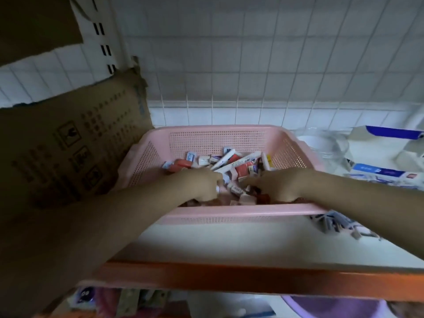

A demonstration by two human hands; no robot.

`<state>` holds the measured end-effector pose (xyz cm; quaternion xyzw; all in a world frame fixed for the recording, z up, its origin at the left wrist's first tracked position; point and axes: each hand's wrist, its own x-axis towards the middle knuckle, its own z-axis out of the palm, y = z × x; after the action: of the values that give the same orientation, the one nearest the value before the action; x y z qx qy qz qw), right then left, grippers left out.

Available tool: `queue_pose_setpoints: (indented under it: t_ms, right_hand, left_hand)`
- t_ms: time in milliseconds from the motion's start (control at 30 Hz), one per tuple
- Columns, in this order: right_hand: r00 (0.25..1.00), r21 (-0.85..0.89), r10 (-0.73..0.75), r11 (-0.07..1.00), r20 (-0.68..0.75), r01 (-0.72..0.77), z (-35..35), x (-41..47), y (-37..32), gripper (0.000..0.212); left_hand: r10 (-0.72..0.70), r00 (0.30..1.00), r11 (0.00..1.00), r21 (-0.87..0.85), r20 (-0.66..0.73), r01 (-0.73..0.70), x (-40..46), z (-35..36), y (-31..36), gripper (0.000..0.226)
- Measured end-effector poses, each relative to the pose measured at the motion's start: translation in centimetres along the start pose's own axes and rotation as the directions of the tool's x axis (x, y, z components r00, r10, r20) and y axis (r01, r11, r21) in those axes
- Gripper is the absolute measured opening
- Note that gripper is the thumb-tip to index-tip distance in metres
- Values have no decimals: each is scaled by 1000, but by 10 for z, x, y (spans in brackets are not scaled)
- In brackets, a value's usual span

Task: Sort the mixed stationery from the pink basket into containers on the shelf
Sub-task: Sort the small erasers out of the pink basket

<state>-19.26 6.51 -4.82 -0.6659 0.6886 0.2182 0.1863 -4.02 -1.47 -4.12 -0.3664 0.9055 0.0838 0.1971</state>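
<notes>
A pink mesh basket point(218, 136) stands on the white shelf point(229, 242) against the tiled wall. It holds a heap of mixed stationery point(231, 164): small erasers, red and white packets, white pens. Both my hands reach over the near rim into the heap. My left hand point(202, 182) has its fingers curled down around small pieces, with something white showing at its fingertips. My right hand point(273, 184) is curled too, its fingers buried among the erasers. What either hand holds is hidden.
A cardboard sheet point(75, 145) leans at the left of the basket. Clear plastic containers point(325, 145) and blue-white boxes point(378, 173) stand to the right. A small pile of erasers point(339, 226) lies on the shelf under my right forearm. An orange shelf edge point(252, 276) runs in front.
</notes>
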Motion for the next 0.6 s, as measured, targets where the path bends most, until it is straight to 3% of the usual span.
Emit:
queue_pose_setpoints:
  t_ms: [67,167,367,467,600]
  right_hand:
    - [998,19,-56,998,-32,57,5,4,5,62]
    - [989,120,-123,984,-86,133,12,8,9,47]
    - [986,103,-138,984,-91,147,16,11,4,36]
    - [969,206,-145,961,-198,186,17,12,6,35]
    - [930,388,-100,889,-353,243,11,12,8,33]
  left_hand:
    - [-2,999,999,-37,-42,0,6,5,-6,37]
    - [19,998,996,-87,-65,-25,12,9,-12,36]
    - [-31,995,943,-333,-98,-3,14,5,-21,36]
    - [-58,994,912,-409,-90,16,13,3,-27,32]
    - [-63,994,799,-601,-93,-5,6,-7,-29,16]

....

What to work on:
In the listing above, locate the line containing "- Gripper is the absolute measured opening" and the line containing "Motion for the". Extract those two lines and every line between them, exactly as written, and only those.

Response below:
- Gripper is the absolute measured opening
- Note that gripper is the thumb-tip to index-tip distance in metres
- Values have no decimals: each is scaled by 1000, but by 10 for z, x, y (spans in brackets are not scaled)
- In brackets, a value's usual span

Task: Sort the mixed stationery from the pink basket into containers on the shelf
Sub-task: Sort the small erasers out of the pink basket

<state>-19.26 6.51 -4.82 -0.6659 0.6886 0.2182 0.1863 -4.02 -1.47 -4.12 -0.3664 0.9055 0.0838 0.1971</state>
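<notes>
A pink mesh basket point(218, 136) stands on the white shelf point(229, 242) against the tiled wall. It holds a heap of mixed stationery point(231, 164): small erasers, red and white packets, white pens. Both my hands reach over the near rim into the heap. My left hand point(202, 182) has its fingers curled down around small pieces, with something white showing at its fingertips. My right hand point(273, 184) is curled too, its fingers buried among the erasers. What either hand holds is hidden.
A cardboard sheet point(75, 145) leans at the left of the basket. Clear plastic containers point(325, 145) and blue-white boxes point(378, 173) stand to the right. A small pile of erasers point(339, 226) lies on the shelf under my right forearm. An orange shelf edge point(252, 276) runs in front.
</notes>
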Motion for the next 0.6 s, as measured, targets where the path bends most, until it is straight to 3% of the usual span.

No additional work is needed on this exercise.